**TASK DETAILS:**
Every line of the data must appear again in the answer, exactly as written.

**SOURCE MATERIAL:**
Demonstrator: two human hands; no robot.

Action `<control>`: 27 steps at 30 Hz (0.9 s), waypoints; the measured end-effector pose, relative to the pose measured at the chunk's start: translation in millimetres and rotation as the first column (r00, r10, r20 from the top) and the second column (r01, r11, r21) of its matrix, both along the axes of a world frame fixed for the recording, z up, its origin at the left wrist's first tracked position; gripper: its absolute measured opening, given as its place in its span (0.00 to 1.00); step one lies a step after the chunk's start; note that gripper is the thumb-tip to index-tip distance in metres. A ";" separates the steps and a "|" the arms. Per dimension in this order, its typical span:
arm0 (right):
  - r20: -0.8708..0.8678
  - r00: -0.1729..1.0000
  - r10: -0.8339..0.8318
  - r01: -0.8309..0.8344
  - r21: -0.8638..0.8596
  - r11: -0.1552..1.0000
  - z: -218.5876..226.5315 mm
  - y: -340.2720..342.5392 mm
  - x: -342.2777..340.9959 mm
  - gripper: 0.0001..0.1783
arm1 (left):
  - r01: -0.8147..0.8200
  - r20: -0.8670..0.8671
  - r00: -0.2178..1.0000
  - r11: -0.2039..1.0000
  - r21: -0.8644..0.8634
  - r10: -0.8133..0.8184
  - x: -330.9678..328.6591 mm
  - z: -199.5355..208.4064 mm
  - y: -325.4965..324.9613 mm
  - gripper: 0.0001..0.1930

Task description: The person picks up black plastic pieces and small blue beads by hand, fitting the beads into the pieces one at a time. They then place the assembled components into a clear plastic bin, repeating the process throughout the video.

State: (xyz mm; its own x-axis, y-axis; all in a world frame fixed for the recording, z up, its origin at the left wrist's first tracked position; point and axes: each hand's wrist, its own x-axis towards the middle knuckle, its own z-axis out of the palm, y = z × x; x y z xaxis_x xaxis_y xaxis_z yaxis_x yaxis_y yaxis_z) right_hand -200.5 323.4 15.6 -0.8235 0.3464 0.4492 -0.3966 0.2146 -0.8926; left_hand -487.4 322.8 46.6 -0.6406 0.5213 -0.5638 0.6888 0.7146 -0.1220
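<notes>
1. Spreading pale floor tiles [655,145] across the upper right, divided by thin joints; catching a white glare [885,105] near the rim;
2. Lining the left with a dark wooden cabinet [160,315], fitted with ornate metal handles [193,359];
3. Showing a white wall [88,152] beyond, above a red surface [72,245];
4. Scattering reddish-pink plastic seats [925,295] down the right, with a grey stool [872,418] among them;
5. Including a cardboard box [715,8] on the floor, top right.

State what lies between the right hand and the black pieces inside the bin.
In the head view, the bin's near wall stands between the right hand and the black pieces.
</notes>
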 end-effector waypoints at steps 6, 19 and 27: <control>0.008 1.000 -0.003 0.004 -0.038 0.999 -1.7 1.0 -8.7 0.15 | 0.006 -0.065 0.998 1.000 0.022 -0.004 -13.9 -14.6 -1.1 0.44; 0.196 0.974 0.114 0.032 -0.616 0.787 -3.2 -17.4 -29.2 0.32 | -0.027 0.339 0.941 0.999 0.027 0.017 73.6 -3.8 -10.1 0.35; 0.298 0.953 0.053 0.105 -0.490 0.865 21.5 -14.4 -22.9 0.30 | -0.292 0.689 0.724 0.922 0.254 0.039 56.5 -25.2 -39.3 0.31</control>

**SOLUTION TO THE PROBLEM:**
Demonstrator: two human hands; no robot.

Action `<control>`: 27 steps at 30 Hz (0.9 s), waypoints; the measured end-effector pose, relative to the pose measured at the chunk's start: translation in millimetres and rotation as the first column (r00, r10, r20 from the top) and the second column (r01, r11, r21) of its matrix, both along the axes of a world frame fixed for the recording, z up, its origin at the left wrist's first tracked position; gripper: its absolute measured opening, given as its place in its span (0.00 to 1.00); step one lies a step after the chunk's start; note that gripper is the thumb-tip to index-tip distance in metres. A ";" separates the steps and a "|" the arms. Per dimension in this order, its typical span:
arm0 (right):
  - r20: -0.8708..0.8678
  - r00: -0.1729..1.0000
  - r10: -0.8339..0.8318
  - r01: -0.8309..0.8344
  - r21: -0.8638..0.8596
  - r11: -0.1552..1.0000
  - z: -218.5876..226.5315 mm
  - y: -340.2720..342.5392 mm
  - x: -342.2777..340.9959 mm
  - gripper: 0.0001..0.1783
arm1 (left):
  - r01: -0.8147..0.8200
  - r20: -0.8670..0.8671
  - r00: -0.2178..1.0000
  - r11: -0.2039..1.0000
  - r21: -0.8644..0.8634
  - r10: -0.8133..0.8184
  - x: -330.9678..328.6591 mm
  - z: -199.5355..208.4064 mm
  - y: -325.4965..324.9613 mm
  - gripper: 0.0001..0.1930

Task description: The person picks up black plastic pieces and small blue beads by hand, fitting the beads into the pieces one at a time. They then place the assembled components into a clear plastic bin, repeating the process throughout the video.

State: (xyz mm; its own x-axis, y-axis; all in a world frame fixed for the recording, z up, its origin at the left wrist's first tracked position; point and axes: each hand's wrist, its own x-axis towards the middle knuckle, its own z-axis out of the palm, y = z × x; x y z xaxis_x xaxis_y xaxis_z yaxis_x yaxis_y yaxis_z) right_hand -200.5 323.4 15.6 -0.8235 0.3464 0.4492 -0.3966 0.2146 -0.8926; left_hand -487.4 322.8 46.6 -0.6406 0.5213 -0.5638 0.6888 0.7146 -0.1220
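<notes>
1. Spreading pale floor tiles [655,145] across the upper right, divided by thin joints; catching a white glare [885,105] near the rim;
2. Lining the left with a dark wooden cabinet [160,315], fitted with ornate metal handles [193,359];
3. Showing a white wall [88,152] beyond, above a red surface [72,245];
4. Scattering reddish-pink plastic seats [925,295] down the right, with a grey stool [872,418] among them;
5. Including a cardboard box [715,8] on the floor, top right.

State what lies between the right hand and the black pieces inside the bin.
In the head view, the bin's near wall stands between the right hand and the black pieces.
</notes>
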 end-effector waypoints at steps 6, 19 and 27: <control>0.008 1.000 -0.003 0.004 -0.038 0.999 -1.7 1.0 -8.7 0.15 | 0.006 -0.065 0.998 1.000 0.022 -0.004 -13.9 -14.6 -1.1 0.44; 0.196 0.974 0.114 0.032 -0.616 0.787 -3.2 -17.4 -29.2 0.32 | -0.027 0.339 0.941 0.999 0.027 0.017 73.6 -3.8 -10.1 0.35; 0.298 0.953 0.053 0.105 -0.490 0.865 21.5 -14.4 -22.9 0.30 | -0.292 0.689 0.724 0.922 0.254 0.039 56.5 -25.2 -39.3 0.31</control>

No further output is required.